* _Exercise requirements_
Scan the material for the word "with" and return every matching line.

- - -

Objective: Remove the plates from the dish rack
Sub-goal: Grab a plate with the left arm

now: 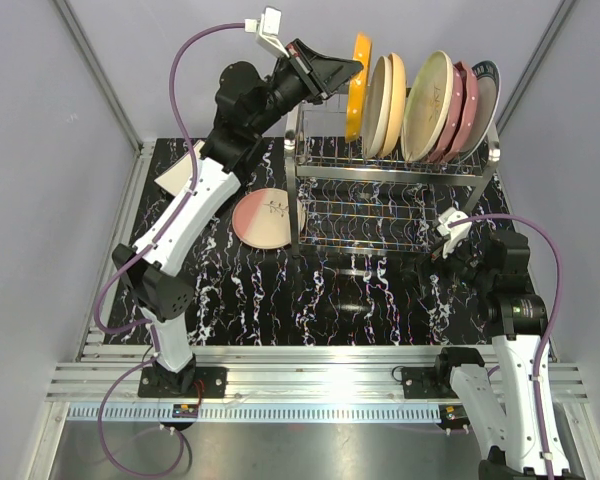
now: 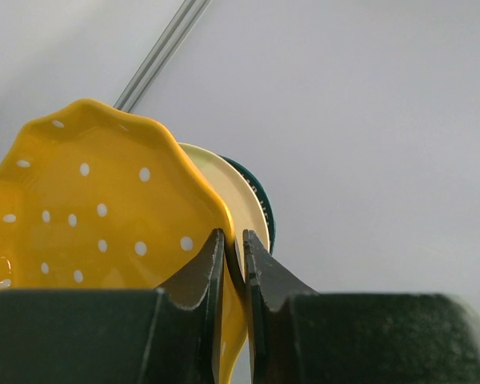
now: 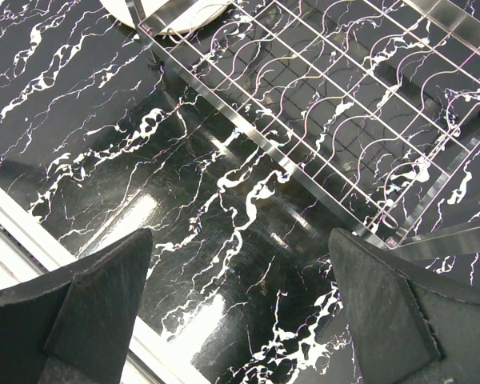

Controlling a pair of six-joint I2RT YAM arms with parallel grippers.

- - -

* _Response_
Sub-goal: Grab a plate with the left arm
Controlling a pair of six-joint I2RT YAM arms with parallel grippers.

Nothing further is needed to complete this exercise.